?”郡主浑身一颤.
“信里说,月前北海事件,那术士田野曾给幽州那边的州牧申请了阳火之刑,只是这事儿被一个县令阻止了,而据传递过去的画像,就是这一服!”
“幽州州牧那边可证实过?”
“证实了!”洪烈点头:“昨日便飞鹰传信,幽州武牧与俺关系极好,当即就走访了幽州秘院,调了卷宗,保留的画像就是这一幅,一模一样!”
“吾儿.”哪怕如郡主这样性格刚烈的女子此时声音都颤抖起来:“那姓张的可见过吾儿?”
“理论上见过!”洪烈眼中闪过一丝阴沉:“他负责探花案,又在大理寺任职,怎么可能没看过卷宗?一定认识咱们的孩子,可他却隐瞒了下来!”
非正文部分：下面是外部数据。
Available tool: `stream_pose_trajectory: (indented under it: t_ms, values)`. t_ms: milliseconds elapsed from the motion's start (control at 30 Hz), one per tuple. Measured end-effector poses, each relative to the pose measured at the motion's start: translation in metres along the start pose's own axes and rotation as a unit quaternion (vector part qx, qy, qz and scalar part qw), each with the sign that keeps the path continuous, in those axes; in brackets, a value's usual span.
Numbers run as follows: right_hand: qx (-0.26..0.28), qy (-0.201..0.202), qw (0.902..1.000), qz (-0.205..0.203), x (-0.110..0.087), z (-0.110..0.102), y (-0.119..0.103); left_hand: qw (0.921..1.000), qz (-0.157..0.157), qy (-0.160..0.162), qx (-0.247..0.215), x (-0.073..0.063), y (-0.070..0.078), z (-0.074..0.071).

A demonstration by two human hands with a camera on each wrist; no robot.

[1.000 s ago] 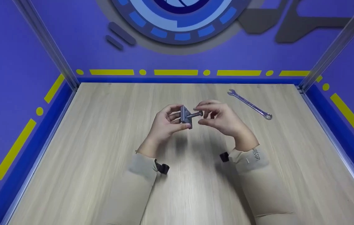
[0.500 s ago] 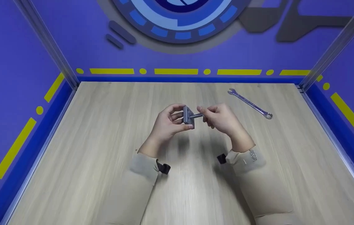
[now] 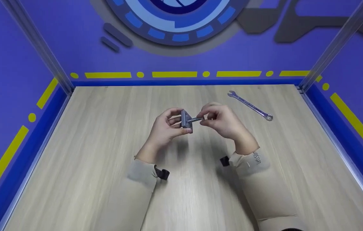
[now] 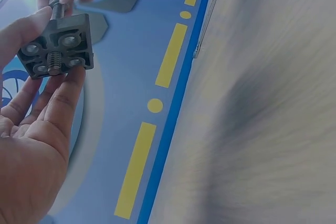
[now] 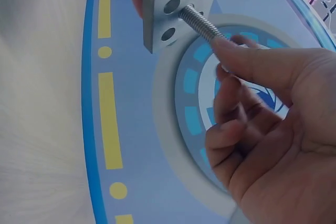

“知人知面不知心呀”郡主冷笑:“之前与你如此亲近,还将那丫头引入你门下,我还以为是个好的,果然这些个术士,就没一个好货!!”
“那现在怎么办?”
“近距离下,你可有把握拿下他?”郡主眼中闪过狠色道。
洪烈摇头,张瑞这家伙,恐怕是他最看不透的术士,按理说近距离下,武夫对术士威胁极大,即便是九卿术士,近在咫尺若没提前准备,自己都有九成把握拿下对方,可面对这家伙,他是真有些摸不准。
“先看一看吧”郡主收起眼中冷色,堆起笑容对着远处而来的冯氏迎了上去:“看一看,他到底想做些什么!”